_Task_
The lines from the start of the records through the one containing "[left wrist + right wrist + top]" are to be restated word for word; please include both ends.

_Stored dataset items_

◇ ◇ ◇ ◇ ◇ ◇ ◇

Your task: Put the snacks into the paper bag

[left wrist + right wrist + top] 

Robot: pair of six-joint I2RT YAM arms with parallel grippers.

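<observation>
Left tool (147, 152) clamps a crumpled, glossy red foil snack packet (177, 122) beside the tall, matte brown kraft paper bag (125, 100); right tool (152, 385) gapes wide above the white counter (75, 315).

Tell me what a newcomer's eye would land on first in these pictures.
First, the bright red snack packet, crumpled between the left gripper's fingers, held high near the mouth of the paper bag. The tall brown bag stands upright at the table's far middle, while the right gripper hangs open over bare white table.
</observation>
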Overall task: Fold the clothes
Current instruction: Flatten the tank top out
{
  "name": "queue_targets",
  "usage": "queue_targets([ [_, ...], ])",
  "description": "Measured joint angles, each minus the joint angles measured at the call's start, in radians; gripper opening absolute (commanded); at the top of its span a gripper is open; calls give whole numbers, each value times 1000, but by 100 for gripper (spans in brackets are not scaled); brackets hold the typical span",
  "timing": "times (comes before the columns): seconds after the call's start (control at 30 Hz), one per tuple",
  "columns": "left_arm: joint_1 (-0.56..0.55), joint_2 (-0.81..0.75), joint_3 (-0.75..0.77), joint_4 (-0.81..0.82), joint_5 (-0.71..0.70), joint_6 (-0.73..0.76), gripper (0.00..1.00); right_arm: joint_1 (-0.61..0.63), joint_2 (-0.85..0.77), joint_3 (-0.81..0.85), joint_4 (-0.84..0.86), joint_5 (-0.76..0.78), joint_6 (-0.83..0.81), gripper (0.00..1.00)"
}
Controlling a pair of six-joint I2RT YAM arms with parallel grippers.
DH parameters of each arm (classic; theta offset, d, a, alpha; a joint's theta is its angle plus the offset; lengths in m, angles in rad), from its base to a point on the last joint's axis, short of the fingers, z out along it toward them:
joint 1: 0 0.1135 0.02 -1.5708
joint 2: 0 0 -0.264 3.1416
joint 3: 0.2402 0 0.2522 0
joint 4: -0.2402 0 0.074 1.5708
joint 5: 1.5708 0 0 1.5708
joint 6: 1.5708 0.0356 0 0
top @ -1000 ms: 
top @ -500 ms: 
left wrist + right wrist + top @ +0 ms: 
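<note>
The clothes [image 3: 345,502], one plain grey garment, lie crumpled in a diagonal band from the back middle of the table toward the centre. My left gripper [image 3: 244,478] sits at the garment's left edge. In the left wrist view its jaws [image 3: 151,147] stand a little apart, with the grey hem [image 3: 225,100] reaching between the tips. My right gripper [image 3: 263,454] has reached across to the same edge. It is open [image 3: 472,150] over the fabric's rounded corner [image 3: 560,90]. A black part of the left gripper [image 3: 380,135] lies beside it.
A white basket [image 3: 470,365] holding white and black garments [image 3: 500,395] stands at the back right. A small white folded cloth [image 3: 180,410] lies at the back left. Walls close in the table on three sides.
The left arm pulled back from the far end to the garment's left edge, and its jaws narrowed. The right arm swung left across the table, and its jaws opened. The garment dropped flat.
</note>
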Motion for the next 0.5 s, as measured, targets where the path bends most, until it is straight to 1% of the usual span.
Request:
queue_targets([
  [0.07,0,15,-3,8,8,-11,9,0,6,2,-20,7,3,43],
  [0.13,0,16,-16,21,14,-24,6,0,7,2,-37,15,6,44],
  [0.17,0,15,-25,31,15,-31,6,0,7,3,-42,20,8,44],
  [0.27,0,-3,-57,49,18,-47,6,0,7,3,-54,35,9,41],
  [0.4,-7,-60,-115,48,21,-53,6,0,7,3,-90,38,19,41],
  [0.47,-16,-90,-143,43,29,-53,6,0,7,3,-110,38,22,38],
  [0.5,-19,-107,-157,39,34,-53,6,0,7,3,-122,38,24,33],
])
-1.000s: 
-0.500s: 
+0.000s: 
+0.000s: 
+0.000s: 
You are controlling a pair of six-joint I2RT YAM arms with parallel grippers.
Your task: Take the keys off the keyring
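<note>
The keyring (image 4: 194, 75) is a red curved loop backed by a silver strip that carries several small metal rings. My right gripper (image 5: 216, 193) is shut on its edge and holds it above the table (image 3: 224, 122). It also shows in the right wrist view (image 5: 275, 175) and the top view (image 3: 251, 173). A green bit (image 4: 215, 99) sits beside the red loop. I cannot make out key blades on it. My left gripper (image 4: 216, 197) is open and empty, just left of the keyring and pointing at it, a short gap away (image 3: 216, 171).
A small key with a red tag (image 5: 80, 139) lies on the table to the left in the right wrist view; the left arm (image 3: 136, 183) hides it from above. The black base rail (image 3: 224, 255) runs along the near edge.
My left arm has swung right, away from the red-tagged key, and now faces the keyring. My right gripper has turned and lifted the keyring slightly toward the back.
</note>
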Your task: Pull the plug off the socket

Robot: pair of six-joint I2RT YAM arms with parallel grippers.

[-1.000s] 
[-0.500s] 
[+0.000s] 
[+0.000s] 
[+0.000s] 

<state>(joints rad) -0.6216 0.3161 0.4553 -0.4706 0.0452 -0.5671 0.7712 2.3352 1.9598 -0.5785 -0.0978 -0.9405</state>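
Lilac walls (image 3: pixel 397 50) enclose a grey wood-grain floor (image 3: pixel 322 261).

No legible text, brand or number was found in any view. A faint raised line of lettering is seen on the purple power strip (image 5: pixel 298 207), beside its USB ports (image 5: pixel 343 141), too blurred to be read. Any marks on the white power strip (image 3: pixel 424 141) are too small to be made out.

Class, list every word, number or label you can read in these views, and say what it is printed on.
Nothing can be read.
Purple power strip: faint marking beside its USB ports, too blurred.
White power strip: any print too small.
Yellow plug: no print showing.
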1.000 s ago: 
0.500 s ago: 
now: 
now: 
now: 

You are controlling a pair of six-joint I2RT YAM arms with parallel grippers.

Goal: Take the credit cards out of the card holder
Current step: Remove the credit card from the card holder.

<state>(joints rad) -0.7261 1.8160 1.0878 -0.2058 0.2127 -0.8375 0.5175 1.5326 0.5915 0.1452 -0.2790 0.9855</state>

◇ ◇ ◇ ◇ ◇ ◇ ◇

_Exercise solution_
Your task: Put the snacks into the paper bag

[left wrist + right wrist + top] 

Nothing else belongs in this output.